**Task objective:**
Would you show every line from the records that holds "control"?

** Exercise input follows **

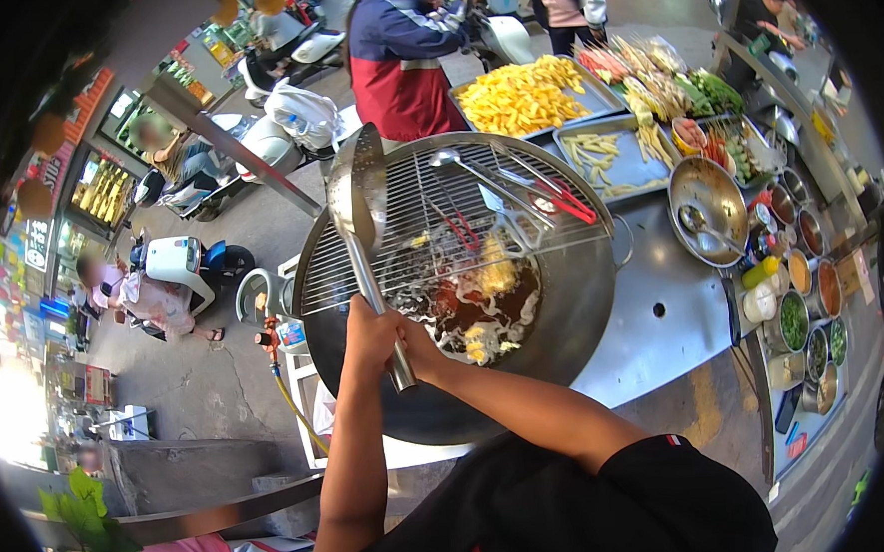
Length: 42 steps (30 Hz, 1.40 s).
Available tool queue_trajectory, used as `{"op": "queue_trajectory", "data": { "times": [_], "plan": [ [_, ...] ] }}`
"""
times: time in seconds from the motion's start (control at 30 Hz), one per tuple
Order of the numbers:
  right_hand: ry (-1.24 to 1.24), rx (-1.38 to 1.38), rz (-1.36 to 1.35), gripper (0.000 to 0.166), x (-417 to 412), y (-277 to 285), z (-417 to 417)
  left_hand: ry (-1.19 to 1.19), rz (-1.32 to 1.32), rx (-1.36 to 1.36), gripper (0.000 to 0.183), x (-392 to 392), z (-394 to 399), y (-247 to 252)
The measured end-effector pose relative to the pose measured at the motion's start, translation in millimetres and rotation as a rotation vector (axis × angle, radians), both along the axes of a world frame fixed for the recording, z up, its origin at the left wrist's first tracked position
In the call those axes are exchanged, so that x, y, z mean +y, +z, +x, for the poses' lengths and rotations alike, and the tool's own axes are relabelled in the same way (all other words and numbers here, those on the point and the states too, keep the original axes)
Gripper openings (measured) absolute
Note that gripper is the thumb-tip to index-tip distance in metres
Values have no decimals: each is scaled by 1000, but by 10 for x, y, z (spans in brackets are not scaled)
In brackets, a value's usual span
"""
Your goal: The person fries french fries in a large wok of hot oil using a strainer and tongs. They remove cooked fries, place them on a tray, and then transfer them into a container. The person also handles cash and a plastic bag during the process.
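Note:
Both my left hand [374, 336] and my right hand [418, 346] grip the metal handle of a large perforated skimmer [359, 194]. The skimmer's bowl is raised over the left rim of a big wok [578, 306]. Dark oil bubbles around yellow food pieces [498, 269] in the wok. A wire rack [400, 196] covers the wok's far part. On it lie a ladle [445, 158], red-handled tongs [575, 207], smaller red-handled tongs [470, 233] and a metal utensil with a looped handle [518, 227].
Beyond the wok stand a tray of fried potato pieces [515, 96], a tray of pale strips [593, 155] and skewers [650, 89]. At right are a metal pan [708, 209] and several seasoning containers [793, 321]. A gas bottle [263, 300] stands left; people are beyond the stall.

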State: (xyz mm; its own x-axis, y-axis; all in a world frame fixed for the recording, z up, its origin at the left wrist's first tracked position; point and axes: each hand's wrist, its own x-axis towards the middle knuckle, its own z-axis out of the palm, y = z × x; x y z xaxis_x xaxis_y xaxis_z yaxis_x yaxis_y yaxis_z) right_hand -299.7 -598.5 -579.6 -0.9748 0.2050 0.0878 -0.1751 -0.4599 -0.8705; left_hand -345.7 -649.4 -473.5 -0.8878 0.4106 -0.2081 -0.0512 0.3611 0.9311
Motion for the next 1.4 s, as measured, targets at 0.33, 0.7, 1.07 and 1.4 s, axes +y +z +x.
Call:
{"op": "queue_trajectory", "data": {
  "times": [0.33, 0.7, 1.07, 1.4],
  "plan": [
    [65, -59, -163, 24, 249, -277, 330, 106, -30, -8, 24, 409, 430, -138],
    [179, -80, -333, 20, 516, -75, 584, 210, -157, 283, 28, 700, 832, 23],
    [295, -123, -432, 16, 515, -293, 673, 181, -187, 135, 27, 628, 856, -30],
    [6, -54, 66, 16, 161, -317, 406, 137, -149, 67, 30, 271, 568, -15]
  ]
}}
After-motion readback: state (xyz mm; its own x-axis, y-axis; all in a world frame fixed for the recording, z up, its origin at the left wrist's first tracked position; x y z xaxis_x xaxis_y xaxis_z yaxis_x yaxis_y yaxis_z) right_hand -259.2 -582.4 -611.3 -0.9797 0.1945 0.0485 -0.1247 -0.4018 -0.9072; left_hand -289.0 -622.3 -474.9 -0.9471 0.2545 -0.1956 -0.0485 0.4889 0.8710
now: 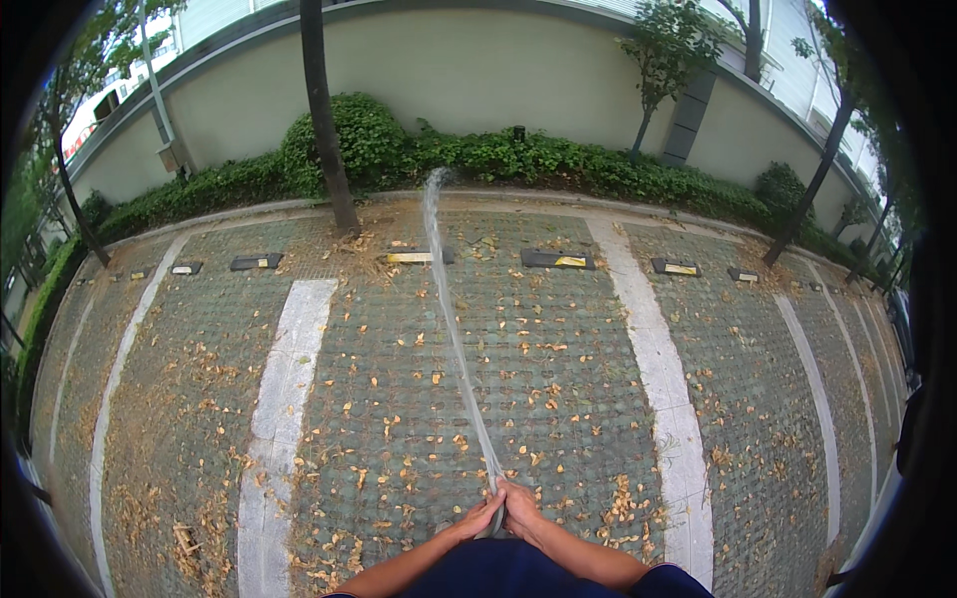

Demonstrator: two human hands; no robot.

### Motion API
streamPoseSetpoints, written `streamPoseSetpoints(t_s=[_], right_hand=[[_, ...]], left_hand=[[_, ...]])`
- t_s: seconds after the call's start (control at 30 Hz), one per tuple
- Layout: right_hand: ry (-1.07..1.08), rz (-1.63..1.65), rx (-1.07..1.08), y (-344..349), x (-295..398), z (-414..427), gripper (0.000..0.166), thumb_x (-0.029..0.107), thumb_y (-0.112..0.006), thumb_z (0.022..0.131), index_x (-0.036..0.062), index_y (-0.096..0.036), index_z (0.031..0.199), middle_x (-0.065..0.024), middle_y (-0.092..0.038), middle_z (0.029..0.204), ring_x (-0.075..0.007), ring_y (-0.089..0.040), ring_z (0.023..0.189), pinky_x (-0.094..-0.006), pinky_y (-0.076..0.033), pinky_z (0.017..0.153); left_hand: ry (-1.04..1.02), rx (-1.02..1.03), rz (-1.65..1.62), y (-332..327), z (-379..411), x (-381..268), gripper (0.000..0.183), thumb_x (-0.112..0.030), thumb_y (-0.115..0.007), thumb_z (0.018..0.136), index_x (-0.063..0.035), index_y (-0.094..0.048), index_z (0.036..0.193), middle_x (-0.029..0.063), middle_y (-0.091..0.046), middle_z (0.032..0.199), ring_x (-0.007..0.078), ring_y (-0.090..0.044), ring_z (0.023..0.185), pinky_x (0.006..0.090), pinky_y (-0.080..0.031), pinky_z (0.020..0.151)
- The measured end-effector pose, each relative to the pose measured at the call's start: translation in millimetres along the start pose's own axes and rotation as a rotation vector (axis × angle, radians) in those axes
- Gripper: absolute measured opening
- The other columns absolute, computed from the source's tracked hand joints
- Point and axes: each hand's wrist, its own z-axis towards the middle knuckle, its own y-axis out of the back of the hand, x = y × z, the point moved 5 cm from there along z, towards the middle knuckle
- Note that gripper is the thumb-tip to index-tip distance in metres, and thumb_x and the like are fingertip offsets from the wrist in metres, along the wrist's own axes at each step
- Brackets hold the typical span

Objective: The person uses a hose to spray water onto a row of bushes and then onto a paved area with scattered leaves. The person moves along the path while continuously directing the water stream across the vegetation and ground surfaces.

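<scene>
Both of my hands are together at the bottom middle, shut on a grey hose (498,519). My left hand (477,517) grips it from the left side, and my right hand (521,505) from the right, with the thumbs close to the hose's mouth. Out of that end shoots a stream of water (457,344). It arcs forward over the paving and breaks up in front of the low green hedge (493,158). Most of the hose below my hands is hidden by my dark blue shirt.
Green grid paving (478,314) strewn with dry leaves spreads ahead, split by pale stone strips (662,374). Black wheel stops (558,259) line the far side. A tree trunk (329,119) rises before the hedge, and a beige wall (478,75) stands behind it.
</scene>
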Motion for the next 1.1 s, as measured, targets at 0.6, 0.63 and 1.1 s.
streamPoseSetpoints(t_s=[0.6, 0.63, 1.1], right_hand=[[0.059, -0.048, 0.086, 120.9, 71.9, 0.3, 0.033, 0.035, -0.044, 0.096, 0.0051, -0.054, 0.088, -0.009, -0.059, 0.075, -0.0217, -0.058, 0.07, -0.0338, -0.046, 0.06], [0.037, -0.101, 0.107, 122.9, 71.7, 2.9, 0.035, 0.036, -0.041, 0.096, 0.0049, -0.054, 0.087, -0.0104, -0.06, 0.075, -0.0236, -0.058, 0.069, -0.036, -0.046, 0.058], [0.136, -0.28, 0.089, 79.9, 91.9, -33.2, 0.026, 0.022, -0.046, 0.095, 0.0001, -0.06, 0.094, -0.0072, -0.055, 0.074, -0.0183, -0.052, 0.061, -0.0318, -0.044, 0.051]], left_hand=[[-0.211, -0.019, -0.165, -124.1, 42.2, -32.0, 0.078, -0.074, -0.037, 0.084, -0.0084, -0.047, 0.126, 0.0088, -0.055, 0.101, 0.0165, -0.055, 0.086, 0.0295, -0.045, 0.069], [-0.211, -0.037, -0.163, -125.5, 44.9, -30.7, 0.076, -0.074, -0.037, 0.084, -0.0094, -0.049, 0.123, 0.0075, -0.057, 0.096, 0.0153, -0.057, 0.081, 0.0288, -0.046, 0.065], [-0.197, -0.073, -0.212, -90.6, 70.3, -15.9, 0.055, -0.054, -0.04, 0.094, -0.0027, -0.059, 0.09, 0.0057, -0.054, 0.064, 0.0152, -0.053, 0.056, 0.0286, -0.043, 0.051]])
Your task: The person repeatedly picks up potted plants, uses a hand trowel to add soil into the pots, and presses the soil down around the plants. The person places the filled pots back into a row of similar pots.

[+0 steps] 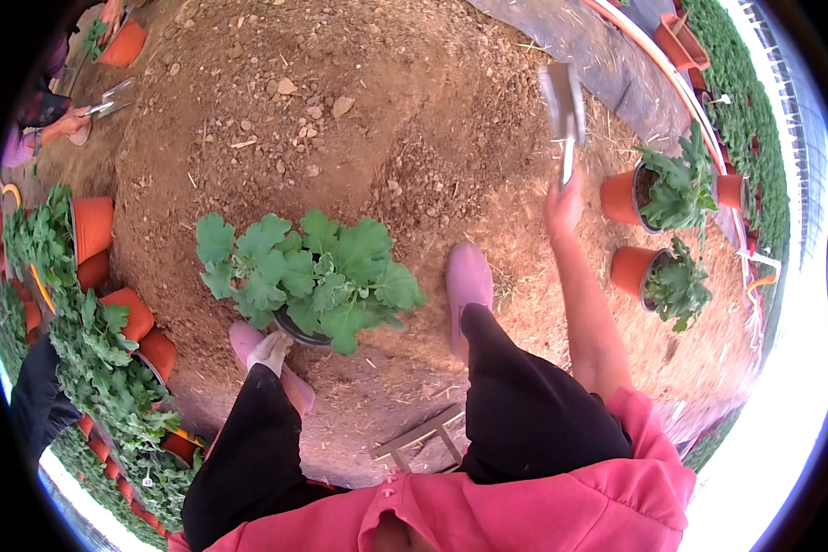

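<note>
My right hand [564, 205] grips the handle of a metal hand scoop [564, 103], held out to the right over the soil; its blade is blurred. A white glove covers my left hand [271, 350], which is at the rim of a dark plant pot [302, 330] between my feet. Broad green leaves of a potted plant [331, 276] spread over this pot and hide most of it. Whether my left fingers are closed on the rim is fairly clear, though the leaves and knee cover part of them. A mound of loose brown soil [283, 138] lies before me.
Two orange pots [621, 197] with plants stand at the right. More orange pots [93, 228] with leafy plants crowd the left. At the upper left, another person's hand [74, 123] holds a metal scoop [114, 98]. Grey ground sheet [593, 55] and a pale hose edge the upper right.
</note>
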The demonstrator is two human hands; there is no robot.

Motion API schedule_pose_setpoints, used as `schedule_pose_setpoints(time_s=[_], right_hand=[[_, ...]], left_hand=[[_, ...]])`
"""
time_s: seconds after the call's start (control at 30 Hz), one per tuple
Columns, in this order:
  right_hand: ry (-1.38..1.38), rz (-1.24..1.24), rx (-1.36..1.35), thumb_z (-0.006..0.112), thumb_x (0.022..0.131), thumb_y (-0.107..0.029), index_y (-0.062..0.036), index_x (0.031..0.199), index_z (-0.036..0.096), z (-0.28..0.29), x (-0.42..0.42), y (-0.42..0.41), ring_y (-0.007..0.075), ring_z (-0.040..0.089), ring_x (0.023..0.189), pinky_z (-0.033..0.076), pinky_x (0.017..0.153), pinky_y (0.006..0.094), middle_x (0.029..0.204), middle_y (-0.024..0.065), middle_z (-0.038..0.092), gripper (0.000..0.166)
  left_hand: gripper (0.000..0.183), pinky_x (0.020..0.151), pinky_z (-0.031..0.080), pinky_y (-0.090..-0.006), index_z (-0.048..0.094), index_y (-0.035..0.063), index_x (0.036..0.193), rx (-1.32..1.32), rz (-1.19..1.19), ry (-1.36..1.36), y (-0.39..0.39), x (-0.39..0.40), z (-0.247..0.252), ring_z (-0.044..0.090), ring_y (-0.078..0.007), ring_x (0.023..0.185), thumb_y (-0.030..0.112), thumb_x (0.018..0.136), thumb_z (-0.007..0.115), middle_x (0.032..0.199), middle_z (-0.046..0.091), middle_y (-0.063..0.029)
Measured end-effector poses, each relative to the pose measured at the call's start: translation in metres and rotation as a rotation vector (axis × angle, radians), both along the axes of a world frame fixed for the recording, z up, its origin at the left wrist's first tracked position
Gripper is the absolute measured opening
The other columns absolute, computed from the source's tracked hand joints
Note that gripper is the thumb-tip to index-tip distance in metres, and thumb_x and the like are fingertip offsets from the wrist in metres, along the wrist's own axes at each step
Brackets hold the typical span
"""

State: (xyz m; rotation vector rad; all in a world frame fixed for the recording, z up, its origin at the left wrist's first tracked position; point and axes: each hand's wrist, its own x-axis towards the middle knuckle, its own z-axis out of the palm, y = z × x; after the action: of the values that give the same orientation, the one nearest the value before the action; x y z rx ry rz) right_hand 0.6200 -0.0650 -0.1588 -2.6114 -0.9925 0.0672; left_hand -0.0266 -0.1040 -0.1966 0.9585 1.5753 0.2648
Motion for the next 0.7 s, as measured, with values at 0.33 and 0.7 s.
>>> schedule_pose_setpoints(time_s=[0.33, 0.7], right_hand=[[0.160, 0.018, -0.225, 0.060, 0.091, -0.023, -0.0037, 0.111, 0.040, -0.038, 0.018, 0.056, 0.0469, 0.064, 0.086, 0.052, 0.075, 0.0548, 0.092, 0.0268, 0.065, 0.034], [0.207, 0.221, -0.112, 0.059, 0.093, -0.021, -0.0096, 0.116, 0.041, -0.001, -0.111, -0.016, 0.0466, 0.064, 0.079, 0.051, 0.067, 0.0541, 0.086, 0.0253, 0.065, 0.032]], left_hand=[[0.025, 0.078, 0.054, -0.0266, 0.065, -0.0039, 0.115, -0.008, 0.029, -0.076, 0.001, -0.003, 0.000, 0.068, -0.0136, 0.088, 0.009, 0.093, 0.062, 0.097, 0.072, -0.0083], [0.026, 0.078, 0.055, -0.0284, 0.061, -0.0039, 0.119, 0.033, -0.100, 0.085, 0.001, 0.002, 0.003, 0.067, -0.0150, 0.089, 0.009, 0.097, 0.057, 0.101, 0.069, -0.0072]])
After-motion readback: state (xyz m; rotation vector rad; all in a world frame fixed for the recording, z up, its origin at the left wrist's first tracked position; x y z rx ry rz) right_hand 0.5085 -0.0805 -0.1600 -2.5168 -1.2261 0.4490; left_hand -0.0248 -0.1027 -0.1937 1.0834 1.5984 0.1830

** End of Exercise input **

**Answer to this task:**
times: time in seconds from the motion's start (control at 30 Hz), one per tuple
- t_s: seconds after the call's start (control at 30 Hz), one per tuple
time_s: seconds after the call's start (control at 30 Hz), one per tuple

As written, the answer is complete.